- **EXERCISE**
Pull every line containing the word "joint" out of the material below.

[Start of section]

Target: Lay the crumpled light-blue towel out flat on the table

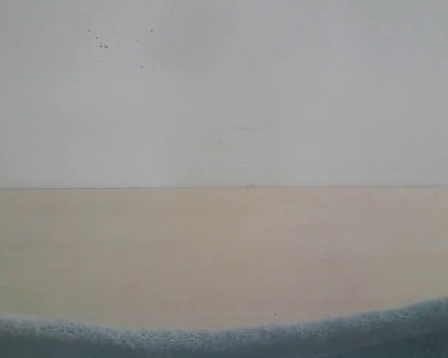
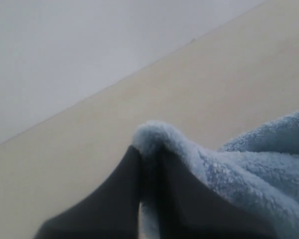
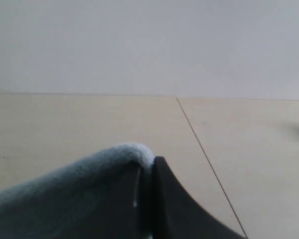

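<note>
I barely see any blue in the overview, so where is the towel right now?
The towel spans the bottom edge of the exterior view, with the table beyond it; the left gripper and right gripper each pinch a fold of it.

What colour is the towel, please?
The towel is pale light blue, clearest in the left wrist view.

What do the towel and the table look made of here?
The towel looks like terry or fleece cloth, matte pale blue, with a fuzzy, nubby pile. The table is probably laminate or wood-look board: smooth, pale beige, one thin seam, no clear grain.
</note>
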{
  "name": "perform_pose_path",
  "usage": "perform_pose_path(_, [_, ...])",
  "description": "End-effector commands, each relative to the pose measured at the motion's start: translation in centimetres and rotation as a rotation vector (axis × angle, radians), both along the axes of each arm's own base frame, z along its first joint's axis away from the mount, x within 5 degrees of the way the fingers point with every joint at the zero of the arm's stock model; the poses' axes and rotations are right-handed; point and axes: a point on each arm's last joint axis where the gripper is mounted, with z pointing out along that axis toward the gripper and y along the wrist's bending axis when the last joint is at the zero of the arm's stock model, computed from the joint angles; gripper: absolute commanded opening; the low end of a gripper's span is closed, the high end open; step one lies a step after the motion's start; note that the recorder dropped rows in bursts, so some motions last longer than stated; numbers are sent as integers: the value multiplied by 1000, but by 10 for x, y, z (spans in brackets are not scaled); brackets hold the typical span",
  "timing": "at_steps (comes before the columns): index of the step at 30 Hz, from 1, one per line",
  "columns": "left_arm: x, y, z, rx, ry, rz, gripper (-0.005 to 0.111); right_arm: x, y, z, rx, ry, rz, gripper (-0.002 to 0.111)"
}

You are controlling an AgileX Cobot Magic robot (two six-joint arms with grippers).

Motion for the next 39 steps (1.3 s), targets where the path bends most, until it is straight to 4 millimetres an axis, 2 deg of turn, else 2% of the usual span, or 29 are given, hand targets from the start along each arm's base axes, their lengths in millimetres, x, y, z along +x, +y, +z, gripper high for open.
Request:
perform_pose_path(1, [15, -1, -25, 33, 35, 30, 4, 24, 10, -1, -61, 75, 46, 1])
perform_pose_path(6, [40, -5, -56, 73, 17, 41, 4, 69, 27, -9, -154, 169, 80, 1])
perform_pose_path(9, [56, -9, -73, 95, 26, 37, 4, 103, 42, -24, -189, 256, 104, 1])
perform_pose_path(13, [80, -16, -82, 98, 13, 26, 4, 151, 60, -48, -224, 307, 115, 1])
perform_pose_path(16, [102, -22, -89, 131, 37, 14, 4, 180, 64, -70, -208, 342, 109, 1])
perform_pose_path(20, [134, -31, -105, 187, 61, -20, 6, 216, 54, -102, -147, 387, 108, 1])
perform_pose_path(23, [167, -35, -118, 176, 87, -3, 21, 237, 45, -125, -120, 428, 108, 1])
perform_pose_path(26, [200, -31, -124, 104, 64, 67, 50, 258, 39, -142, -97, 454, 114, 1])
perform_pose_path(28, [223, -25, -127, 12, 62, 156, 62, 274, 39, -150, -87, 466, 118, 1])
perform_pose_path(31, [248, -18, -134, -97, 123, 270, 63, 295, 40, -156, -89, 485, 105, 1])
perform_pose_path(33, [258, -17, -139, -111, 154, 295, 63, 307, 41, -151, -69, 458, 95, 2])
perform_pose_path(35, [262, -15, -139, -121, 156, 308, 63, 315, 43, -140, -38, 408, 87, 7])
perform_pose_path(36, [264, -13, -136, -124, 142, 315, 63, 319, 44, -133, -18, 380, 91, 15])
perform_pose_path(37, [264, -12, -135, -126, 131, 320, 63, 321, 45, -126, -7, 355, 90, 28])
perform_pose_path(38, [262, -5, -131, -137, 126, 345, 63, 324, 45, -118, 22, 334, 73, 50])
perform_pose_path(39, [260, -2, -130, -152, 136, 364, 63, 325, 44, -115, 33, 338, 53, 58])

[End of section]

- **SOLUTION FOR THIS PROBLEM**
  "description": "End-effector commands, each relative to the pose measured at the motion's start: translation in centimetres and rotation as a rotation vector (axis × angle, radians), both along the axes of each arm's own base frame, z along its first joint's axis away from the mount, x within 5 degrees of the way the fingers point with every joint at the zero of the arm's stock model; the poses' axes and rotations are right-handed; point and axes: a point on each arm's last joint axis where the gripper is mounted, with z pointing out along that axis toward the gripper and y along the wrist's bending axis when the last joint is at the zero of the arm's stock model, computed from the joint angles; gripper: absolute commanded opening; the low end of a gripper's span is closed, the high end open; step one lies a step after the motion's start; note that the recorder dropped rows in bursts, so some motions last longer than stated; numbers are sent as integers: the value multiplied by 1000, but by 10 for x, y, z (spans in brackets are not scaled); brackets hold the typical span",
You are controlling an AgileX Cobot Magic robot (two six-joint arms with grippers).

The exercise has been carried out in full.